In some of the material produced by DCI advocates, there is a strong stress of the separation between ‘object-oriented’ and ‘class-oriented’ programming, and class-oriented is bad. This is a distinction I don’t get. Or, the distinction I see feels too trivial to be made into a big deal. Of course objects are instances of a class, and of course the system’s runtime state in terms of objects and their relationships is the thing that makes it work or not. But who ever said anything different? There must be something that I’m missing here, so I will have to keep digging at it to figure out what it is.

DCI + DI

I think the spell-checker example that James Coplien uses in his presentations can be used in a great way to show how DCI and DI together make a harmonious combo. If you need to do spell checking, you probably need to be able to handle different languages. So you could have a spell checker for English, one for French and one for Swedish. Exactly which one you would choose for a given file, text field, document or region of text is probably something that you can decide in many ways: based on the language of the document or text region, based on some application setting, or based on the output of a language detector. A very naive implementation would make the spell checker a singleton and let it figure out which language to use. This ties the spell checker tightly to application-specific things such as configuration settings, document metadata, etc., and obviously doesn’t aid code reuse. A less naive solution might take a language code as a parameter to the singleton spell checker, and let the application figure out what language to pass. This becomes problematic when you realise that you may want to spell check English (US) differently from English (UK) and therefore language isn’t enough, you need country as well – in the real world, there are often many additional parameters like this to an API. By making the spell checker object capable of selecting the particular logic for doing spell checking, it has been tied to application-specific concerns. Its API will frequently need to change when application-level use cases change, so it becomes hard to reuse the spell-checker code.

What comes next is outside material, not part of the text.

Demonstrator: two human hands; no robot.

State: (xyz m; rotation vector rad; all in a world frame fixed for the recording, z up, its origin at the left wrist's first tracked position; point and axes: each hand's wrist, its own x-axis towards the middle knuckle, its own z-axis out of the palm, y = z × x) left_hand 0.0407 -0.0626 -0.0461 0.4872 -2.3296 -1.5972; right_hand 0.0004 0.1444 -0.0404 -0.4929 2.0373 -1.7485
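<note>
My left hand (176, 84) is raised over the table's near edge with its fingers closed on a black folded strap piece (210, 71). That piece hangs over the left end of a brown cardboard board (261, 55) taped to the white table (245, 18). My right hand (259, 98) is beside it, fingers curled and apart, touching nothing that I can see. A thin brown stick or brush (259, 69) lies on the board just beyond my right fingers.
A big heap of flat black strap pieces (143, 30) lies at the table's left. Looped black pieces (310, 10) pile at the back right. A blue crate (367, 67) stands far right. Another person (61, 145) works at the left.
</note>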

A nicer approach is to have the three spell checkers as separate objects, and let a use-case-specific context select which one to use (I’m not sure if the context should figure out about the language or if that should be a parameter to the context – probably, contexts should be simple, but I can definitely think of cases where you might want some logic there). All the spell checker needs is some text. It doesn’t care about whether it came from a file or a selected region of text, and it doesn’t care what language it is in. All it does is check the spelling according to the rules it knows and return the result. For this to work, there needs to be a few application-specific things: the trigger for a spell checking use case, the context in which the use case executes (the casting or wiring up of the actors to play different roles), and the code for the use case itself. In this case, the ‘use case’ code probably is something like:


public class SpellCheckingUseCase {
   private final Text text;
   private final SpellChecker spellChecker;
   private final Reporter reporter;

   // constructor injection ...

   public void execute() {
      SpellCheckingResult result = spellChecker.check(text);
      reporter.display(result);
   }
}

The reporter role could be played by something that knows how to render squiggly red lines in a document or print out a list of misspelled words to a file or whatever.

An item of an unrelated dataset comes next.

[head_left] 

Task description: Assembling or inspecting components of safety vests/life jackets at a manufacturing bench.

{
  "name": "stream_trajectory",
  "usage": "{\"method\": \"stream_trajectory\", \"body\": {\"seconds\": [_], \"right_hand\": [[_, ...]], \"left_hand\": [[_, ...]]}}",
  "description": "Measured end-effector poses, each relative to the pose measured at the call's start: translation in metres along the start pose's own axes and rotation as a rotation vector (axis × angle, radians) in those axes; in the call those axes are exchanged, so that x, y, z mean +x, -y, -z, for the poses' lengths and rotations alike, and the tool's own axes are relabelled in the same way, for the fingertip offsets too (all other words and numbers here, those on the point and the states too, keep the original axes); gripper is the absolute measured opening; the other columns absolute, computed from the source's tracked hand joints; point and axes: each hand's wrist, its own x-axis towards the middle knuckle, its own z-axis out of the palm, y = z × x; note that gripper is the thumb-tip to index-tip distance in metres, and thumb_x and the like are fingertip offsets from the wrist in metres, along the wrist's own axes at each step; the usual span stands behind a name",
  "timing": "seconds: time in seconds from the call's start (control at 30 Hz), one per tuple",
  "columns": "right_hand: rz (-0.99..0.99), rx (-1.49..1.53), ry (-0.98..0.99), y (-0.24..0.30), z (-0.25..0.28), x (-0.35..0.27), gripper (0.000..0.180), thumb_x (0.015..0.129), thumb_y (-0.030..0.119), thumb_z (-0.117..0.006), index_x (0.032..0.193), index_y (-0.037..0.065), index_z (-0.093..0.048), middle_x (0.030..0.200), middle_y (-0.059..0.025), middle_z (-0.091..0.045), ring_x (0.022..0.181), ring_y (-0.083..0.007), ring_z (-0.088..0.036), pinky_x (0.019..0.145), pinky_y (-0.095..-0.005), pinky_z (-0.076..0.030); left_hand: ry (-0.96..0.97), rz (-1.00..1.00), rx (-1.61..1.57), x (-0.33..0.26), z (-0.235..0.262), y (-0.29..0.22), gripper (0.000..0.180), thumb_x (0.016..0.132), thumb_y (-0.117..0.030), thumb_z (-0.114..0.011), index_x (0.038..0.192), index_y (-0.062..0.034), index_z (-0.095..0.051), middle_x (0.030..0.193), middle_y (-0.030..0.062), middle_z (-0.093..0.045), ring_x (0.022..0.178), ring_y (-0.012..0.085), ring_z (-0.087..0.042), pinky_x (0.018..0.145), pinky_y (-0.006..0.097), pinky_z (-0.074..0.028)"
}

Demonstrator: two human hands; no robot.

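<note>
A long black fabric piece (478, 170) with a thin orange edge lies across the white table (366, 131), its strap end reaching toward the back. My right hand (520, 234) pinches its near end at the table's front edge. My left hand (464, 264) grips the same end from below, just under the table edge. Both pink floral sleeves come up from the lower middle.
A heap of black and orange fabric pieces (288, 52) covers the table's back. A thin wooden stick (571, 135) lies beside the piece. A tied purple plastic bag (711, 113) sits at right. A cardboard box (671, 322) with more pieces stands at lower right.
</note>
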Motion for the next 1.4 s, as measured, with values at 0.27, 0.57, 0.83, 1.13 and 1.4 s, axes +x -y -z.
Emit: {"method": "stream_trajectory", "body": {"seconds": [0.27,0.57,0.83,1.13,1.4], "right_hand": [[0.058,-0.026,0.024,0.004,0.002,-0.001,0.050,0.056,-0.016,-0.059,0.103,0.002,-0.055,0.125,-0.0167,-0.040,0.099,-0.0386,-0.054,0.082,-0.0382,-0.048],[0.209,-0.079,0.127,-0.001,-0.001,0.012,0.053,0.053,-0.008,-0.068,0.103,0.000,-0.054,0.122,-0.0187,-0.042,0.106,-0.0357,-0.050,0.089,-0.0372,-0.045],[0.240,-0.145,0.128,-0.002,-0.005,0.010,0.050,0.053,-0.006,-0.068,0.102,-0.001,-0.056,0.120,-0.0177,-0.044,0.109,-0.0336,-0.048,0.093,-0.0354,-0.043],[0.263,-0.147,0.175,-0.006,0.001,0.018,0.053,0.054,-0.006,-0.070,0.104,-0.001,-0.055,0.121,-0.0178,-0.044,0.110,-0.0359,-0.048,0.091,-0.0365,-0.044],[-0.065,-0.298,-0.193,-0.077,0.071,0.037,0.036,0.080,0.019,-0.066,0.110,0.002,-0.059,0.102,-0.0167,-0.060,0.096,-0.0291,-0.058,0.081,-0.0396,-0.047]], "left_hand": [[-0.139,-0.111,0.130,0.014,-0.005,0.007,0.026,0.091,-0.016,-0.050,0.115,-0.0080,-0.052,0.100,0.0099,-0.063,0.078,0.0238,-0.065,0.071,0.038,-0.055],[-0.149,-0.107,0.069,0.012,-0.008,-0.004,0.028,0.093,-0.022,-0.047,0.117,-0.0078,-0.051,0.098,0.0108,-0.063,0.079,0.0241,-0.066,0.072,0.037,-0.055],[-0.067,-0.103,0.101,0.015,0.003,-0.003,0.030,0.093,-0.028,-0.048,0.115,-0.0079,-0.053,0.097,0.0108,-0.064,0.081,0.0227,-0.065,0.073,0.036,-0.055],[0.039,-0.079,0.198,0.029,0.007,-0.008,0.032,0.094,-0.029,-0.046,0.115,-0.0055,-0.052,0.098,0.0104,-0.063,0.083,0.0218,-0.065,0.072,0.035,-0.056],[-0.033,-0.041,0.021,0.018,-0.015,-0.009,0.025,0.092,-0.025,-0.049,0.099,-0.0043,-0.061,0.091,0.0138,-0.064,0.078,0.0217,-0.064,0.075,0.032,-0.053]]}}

In terms of layering and reuse, this is nice. The contexts are use-case specific and therefore at the very top layer. They can reuse the same use case execution code, but the use case code is probably too specific to be shared between applications. The spell checkers, on the other hand, are completely generic and can easily be reused in other applications, as is the probably very fundamental concept of a text. The Text class and the spell checkers are unlikely to change frequently because language doesn’t change that much. The use case code can be expected to change, and the contexts that trigger the use case will probably change very frequently – need to check spelling when a document is first opened? Triggered by a button click? A whole document? A region, or just the last word that was entered? Use different spell checkers for different parts of a document?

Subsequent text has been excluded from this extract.